*What to work on:* Reproduce the data below word for word.
##########
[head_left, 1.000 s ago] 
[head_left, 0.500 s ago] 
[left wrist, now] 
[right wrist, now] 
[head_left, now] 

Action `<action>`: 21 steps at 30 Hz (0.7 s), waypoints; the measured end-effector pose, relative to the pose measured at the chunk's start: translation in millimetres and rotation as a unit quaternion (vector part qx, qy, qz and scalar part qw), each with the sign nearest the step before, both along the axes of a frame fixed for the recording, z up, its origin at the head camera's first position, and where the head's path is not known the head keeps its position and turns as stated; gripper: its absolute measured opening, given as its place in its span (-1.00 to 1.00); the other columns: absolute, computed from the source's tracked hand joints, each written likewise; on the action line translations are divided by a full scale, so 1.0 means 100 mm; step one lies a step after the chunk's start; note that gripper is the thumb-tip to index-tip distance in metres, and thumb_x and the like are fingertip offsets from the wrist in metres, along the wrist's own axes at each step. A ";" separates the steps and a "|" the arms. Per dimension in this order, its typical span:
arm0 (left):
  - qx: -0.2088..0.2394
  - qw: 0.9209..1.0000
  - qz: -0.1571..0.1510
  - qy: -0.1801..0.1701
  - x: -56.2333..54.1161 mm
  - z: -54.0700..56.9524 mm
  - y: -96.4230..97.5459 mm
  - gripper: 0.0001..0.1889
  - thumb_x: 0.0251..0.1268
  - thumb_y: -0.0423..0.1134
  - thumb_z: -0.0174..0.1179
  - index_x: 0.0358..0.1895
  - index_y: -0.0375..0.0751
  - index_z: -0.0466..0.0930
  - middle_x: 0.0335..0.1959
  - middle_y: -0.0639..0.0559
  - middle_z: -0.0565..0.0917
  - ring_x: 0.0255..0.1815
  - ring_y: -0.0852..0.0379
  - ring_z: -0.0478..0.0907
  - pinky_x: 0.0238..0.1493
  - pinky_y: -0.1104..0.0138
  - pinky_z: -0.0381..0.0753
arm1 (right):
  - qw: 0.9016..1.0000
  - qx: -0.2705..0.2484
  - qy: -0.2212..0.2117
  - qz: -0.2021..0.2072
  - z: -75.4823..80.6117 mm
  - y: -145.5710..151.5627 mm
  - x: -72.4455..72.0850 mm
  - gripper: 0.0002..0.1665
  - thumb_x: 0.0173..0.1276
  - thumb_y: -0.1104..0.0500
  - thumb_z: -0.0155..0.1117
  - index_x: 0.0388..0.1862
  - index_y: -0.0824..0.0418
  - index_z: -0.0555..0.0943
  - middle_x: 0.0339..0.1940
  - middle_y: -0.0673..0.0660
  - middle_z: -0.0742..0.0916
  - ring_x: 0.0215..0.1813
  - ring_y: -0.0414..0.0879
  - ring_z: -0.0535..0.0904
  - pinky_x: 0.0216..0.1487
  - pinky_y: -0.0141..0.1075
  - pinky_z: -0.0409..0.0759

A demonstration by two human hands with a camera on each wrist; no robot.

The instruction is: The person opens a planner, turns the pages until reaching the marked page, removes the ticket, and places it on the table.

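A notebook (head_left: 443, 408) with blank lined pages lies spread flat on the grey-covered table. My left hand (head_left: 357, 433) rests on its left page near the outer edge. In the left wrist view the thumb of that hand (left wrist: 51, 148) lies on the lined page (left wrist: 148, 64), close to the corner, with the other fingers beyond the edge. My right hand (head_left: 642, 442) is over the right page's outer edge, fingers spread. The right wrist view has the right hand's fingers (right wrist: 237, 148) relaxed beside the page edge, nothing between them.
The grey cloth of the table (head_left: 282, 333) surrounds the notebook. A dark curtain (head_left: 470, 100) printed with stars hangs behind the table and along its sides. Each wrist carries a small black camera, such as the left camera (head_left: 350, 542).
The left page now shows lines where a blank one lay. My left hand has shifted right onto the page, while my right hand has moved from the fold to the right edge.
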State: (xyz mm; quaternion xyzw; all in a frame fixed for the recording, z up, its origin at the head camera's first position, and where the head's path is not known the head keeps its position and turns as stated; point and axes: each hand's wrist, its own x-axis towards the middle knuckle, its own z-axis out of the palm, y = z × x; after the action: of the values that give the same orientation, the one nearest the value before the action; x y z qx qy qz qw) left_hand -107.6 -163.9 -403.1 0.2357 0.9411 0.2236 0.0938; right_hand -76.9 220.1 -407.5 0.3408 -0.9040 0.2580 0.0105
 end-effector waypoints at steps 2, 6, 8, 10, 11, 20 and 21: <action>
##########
*Your solution:*
[head_left, 1.000 s ago] 
[head_left, 0.500 s ago] 
[left wrist, now] 
[right wrist, now] 
[head_left, now] 

Action `<action>`: 21 steps at 30 Hz (0.7 s), waypoints; the measured end-effector pose, relative to the pose measured at the chunk's start: translation in millimetres and rotation as a unit quaternion (vector part qx, qy, qz and scalar part qw), each with the sign nearest the step before, both along the axes of a frame fixed for the recording, z up, its origin at the head camera's first position, and where the head's path is not known the head keeps its position and turns as stated; gripper: its absolute measured opening, given as its place in its span (-1.00 to 1.00); the other columns: absolute, computed from the source's tracked hand joints, each written likewise; on the action line translations are divided by a full scale, so 1.0 means 100 mm; step one lies a step after the chunk's start; note that gripper is the thumb-tip to index-tip distance in metres, and thumb_x and the like are fingertip offsets from the wrist in metres, along the wrist's own axes at each step. A ";" separates the steps and a "|" the arms. Per dimension in this order, its typical span:
arm0 (left):
  - qx: -0.2088..0.2394
  - qw: 0.9209..1.0000
  - qz: -0.1571..0.1510
  - qy: -0.1801..0.1701
  - x: -56.2333..54.1161 mm
  - z: -54.0700..56.9524 mm
  - y: -96.4230..97.5459 mm
  - gripper: 0.0001..0.1889
  - thumb_x: 0.0251..0.1268
  - thumb_y: -0.0423..0.1134
  - thumb_z: -0.0174..0.1179
  - index_x: 0.0358..0.1895
  - index_y: -0.0375..0.0751
  - index_z: -0.0466..0.0930
  - middle_x: 0.0335..0.1959
  - middle_y: -0.0639..0.0559
  - middle_z: -0.0565..0.0917
  - ring_x: 0.0255..0.1815
  - ring_y: -0.0852..0.0379
  - ring_z: -0.0478..0.0907
  - pinky_x: 0.0238..0.1493
  - pinky_y: -0.1104..0.0138
  - pinky_z: -0.0381..0.0753
arm1 (right):
  - qw: 0.9016..1.0000
  - qx: -0.2705..0.2484
  - qy: -0.2212..0.2117
  - qz: -0.2021..0.2072
  - z: -75.4823..80.6117 mm
  - y: -145.5710..151.5627 mm
  - x: -72.4455..72.0850 mm
  - gripper: 0.0002..0.1665
  - thumb_x: 0.0173..0.1276
  - thumb_y: -0.1104..0.0500
  - thumb_z: -0.0155..0.1117
  - index_x: 0.0388..0.1862
  - index_y: -0.0824..0.0418
  - index_z: -0.0555..0.0943
  - middle_x: 0.0339..0.1940
  - middle_y: -0.0673..0.0660
  - middle_z: -0.0742..0.0916
  - ring_x: 0.0215..0.1813
  - ring_y: -0.0414..0.0879
  - ring_z: -0.0535..0.0904
  - pinky_x: 0.0216..0.1487
  - pinky_y: -0.0141..0.1075
  - pinky_z: -0.0409..0.0759

A demonstration by two human hands with a camera on each wrist; no robot.

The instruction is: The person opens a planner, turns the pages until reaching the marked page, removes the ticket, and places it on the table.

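A notebook (head_left: 443, 408) with blank lined pages lies spread flat on the grey-covered table. My left hand (head_left: 357, 433) rests on its left page near the outer edge. In the left wrist view the thumb of that hand (left wrist: 51, 148) lies on the lined page (left wrist: 148, 64), close to the corner, with the other fingers beyond the edge. My right hand (head_left: 642, 442) is over the right page's outer edge, fingers spread. The right wrist view has the right hand's fingers (right wrist: 237, 148) relaxed beside the page edge, nothing between them.
The grey cloth of the table (head_left: 282, 333) surrounds the notebook. A dark curtain (head_left: 470, 100) printed with stars hangs behind the table and along its sides. Each wrist carries a small black camera, such as the left camera (head_left: 350, 542).
The left page now shows lines where a blank one lay. My left hand has shifted right onto the page, while my right hand has moved from the fold to the right edge.
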State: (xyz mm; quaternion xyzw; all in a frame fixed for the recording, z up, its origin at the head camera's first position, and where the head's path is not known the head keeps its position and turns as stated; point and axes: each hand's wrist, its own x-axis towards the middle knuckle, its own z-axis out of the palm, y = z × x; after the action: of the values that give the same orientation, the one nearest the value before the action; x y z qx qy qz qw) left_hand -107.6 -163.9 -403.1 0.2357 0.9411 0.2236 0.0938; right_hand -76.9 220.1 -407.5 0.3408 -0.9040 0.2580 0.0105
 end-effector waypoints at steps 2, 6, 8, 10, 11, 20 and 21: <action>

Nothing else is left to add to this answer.